The Electoral College is a convenient target. Before a presidential election takes place, political parties in each state select a slate of electors that’s equal in number to the state’s representation in the House and Senate. In nearly every state, electors for the party whose candidate wins the popular vote in that state then meet on December 19 to vote for president. And they typically vote for whichever candidate won that in-state popular vote. As it stands, Hillary Clinton has amassed a popular-vote lead of more than 2.6 million votes over Trump.
But efforts to abolish the Electoral College or use it as a mechanism to stop Trump’s election are unlikely to succeed in the near term. One obstacle is a Republican-controlled Congress. If no presidential candidate secures 270 votes when the electors meet this month, the House would have the power to elect the president, and there’s little evidence they’d pick someone other than Trump. Congressional Republicans also have little incentive to consider a constitutional amendment to end the Electoral College in light of the results of the election.

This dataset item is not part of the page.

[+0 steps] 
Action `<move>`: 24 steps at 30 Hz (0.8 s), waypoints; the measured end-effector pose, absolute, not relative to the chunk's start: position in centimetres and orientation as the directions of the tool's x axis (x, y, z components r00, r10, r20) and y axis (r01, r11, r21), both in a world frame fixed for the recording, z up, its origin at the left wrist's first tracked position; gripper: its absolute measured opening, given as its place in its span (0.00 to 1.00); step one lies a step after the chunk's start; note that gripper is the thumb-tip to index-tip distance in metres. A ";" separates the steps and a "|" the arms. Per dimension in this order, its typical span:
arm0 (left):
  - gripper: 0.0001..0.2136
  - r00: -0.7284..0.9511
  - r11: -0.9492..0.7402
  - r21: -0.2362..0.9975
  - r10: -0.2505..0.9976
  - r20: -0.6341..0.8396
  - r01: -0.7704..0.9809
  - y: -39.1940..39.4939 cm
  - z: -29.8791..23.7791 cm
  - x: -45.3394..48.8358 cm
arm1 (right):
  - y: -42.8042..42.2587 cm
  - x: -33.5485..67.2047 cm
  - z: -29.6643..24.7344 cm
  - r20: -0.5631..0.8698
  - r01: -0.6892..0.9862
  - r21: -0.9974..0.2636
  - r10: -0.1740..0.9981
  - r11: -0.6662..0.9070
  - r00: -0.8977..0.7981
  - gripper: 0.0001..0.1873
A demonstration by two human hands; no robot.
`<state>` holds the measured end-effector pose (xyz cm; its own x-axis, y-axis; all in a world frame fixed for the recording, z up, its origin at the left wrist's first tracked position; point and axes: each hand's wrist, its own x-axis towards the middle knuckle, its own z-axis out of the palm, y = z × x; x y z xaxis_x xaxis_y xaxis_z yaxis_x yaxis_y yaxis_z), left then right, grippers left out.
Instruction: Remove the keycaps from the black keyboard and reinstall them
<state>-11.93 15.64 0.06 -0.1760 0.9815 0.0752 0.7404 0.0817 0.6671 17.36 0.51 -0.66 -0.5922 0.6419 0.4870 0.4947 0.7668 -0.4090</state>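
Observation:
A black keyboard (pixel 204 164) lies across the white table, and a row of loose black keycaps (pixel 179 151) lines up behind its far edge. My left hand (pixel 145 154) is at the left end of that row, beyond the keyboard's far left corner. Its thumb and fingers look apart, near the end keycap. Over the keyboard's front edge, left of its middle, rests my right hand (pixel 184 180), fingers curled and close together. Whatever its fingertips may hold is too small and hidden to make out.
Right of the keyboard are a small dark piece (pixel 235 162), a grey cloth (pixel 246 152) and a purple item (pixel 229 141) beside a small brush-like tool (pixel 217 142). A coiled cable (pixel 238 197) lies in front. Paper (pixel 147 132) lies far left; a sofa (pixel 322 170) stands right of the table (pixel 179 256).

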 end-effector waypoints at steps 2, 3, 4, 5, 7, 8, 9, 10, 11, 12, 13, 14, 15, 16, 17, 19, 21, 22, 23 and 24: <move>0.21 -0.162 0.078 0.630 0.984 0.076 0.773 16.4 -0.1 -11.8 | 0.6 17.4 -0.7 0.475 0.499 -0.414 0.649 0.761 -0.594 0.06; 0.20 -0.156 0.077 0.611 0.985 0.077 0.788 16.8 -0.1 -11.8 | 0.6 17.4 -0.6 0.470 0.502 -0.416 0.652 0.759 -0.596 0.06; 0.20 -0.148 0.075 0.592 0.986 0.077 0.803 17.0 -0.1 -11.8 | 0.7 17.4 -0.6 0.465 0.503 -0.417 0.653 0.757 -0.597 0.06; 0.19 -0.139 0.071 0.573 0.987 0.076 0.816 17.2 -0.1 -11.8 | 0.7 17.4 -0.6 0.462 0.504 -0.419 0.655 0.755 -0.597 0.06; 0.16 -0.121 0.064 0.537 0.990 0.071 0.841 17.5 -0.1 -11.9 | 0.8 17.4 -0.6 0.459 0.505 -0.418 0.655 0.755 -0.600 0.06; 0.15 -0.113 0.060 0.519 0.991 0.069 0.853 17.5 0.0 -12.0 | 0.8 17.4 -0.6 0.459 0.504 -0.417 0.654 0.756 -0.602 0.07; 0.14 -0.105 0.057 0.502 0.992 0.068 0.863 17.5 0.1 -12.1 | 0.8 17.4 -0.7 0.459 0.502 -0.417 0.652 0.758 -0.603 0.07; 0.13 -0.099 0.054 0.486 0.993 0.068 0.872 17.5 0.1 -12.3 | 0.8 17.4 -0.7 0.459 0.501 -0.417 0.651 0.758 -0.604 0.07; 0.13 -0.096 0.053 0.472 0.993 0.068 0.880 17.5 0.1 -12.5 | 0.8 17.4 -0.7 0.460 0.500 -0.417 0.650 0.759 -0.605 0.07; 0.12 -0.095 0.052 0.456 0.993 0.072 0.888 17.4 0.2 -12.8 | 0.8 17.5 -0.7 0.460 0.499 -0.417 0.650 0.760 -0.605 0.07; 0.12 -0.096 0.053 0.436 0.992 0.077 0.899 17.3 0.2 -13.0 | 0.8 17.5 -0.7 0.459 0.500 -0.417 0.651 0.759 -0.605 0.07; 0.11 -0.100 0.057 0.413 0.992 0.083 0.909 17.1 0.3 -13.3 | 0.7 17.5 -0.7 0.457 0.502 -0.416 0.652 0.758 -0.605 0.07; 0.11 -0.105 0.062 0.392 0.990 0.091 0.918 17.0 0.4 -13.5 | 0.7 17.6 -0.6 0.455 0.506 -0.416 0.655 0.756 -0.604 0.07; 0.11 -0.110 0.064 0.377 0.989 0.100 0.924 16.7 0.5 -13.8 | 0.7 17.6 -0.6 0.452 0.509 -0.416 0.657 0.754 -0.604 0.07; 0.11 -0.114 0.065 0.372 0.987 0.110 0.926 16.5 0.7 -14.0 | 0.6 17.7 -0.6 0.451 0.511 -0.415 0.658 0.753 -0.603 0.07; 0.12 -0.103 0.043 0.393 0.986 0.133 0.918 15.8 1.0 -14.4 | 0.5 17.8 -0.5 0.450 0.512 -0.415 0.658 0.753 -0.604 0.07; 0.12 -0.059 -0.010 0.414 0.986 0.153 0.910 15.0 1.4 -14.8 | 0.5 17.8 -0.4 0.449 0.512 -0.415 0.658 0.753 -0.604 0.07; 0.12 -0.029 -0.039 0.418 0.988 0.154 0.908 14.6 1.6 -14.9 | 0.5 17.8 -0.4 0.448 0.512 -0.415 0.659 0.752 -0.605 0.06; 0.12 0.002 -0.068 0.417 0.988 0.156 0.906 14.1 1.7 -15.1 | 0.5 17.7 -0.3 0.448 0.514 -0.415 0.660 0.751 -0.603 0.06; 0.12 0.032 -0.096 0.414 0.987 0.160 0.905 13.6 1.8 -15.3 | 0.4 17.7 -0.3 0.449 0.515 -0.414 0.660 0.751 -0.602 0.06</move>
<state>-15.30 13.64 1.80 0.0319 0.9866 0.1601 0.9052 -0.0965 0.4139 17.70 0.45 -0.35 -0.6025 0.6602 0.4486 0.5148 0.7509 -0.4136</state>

“There is very little indication that the political will currently exists for either of these scenarios to come to pass,” said Edward Foley, an election-law expert at Ohio State University’s Moritz College of Law. “For the Electoral College to repudiate Trump, there would have to be a groundswell of Republicans turning against Trump that we have not seen happen within the party. As for abolishing the Electoral College, it’s extraordinarily difficult to amend the Constitution, and despite the fact that a majority of Americans support the idea, we have never been able to pass an amendment to achieve that.”
Focusing attention on the mismatch between the popular vote and the outcome of the presidential election allows Democrats to make the case that Trump does not have a mandate from the American public. But that doesn’t mean it’s good political strategy for Democrats to take aim at the Electoral College now.
To start, Democrats may feel increasingly demoralized if they attempt to channel their post-election angst into political causes they ultimately fail to win. And if Democrats blame the Electoral College for their loss, that could distract the party from the task of building up support in the rural counties and other parts of the country where Democrats struggled to win votes in the 2016 election. It may also be more difficult for Democrats to win over Trump voters in the future if his supporters interpret efforts to stop him from taking office, or do away with the Electoral College, as evidence of unfair backlash against their preferred candidate.
On top of that, it might be harder for Democrats to credibly argue that Trump poses a threat to democratic institutions if they themselves appear willing to subvert or do away with one of those institutions—particularly if liberal lawmakers face accusations from Republicans that they are doing so for partisan gain.